The agents were tuned to find shortcuts. The four reward hacks were caught, but the authors are explicit that they did not predict any of them in advance. The implication is that any future automated alignment work will need evaluation infrastructure that can survive an adversary as creative as Claude.

Read together, these three caveats argue against the strongest version of the "we are now in the singularity" reading. The result is that AAR-style automation works on a class of alignment problems and probably doesn't yet work on most of them. Whether the class expands fast or slow over the next year is the actual open question.

Where this goes next

Three threads to watch over the next 90 days:

The first is whether other labs reproduce. OpenAI's Trusted Access for Cyber announcement yesterday already framed cyber-permissive variants of GPT-5.4 as "scaling defenses in lockstep with capabilities," and OpenAI's own scalable oversight team has been quietly working on similar problems. If a parallel experiment lands from OpenAI or DeepMind in the next few weeks, that's the moment the AAR result moves from "Anthropic got lucky on a clean problem" to "this is how alignment research is done now."

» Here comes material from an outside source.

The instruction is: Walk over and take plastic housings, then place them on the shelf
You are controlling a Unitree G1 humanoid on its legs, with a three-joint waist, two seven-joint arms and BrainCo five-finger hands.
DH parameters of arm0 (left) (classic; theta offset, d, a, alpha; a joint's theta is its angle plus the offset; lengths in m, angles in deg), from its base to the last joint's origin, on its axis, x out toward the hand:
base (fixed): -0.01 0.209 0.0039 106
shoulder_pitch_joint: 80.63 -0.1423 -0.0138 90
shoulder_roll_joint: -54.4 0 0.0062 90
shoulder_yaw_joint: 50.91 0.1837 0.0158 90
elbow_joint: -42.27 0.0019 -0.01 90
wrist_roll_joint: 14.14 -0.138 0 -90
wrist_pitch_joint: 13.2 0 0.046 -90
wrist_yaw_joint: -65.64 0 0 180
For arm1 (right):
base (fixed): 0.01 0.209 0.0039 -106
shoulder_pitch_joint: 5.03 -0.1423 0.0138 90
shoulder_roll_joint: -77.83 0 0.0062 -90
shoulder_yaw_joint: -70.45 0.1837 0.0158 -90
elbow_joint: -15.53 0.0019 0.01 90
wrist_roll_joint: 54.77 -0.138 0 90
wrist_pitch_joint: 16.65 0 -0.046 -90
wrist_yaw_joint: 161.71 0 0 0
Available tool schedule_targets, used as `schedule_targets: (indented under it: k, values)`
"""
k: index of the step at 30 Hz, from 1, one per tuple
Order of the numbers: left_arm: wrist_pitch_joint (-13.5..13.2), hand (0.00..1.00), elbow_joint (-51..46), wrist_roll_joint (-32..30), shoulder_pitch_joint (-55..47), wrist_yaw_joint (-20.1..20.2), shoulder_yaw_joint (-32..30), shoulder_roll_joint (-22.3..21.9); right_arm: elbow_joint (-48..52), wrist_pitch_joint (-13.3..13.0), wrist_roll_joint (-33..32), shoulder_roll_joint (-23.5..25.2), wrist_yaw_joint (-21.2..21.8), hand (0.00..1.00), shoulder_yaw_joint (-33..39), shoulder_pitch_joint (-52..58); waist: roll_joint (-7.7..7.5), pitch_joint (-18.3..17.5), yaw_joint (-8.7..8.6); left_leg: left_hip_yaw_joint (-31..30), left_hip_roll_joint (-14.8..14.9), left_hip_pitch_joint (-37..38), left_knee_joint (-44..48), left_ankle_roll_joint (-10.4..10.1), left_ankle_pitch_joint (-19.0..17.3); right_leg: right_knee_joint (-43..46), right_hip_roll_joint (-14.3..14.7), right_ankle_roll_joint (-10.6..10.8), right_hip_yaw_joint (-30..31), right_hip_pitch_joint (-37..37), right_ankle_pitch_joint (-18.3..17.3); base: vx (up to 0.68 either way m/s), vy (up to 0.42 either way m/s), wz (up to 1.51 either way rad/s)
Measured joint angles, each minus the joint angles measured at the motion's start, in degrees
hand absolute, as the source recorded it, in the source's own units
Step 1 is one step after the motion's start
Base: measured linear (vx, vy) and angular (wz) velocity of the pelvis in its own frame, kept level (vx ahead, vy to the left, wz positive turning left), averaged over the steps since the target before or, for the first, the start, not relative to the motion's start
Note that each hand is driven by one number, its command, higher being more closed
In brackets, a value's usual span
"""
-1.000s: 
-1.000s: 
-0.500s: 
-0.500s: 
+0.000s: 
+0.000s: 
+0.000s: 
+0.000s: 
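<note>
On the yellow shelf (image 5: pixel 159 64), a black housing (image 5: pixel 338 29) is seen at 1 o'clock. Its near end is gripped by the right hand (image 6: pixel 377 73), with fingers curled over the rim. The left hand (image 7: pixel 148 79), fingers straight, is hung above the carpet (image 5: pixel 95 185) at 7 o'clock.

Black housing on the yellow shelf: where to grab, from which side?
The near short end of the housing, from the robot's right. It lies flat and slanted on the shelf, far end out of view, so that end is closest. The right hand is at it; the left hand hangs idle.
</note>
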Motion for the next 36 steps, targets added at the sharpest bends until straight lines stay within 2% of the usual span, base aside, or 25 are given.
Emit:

The second is what happens to alignment hiring. If you can get $18,000 worth of AAR work done in a week, the marginal value of hiring a tenth research engineer at $400K all-in is now demonstrably lower than the marginal value of buying more inference credits. That trade is real and it's happening in budget meetings this week.

The third is the fuzzy problems. Anthropic explicitly says the reason they chose weak-to-strong supervision is that solving it "would unlock bootstrapping on broader non-outcome-gradable problems" (the alignment problems where you can't mechanically score progress, which is most of them). That's the recursive loop everyone is actually arguing about. The honest answer is nobody knows yet whether the bootstrap works. If it does, the cost curve in the second half of 2026 starts looking very different from the cost curve in the first half.

What we're watching: whether the AAR setup is replicated externally, whether the production-scale failure is solved, and whether any of the "alien science" methods the AARs discovered turn out to generalize to anything humans care about. Those three answers will tell us whether April 14, 2026 was a footnote or a turning point.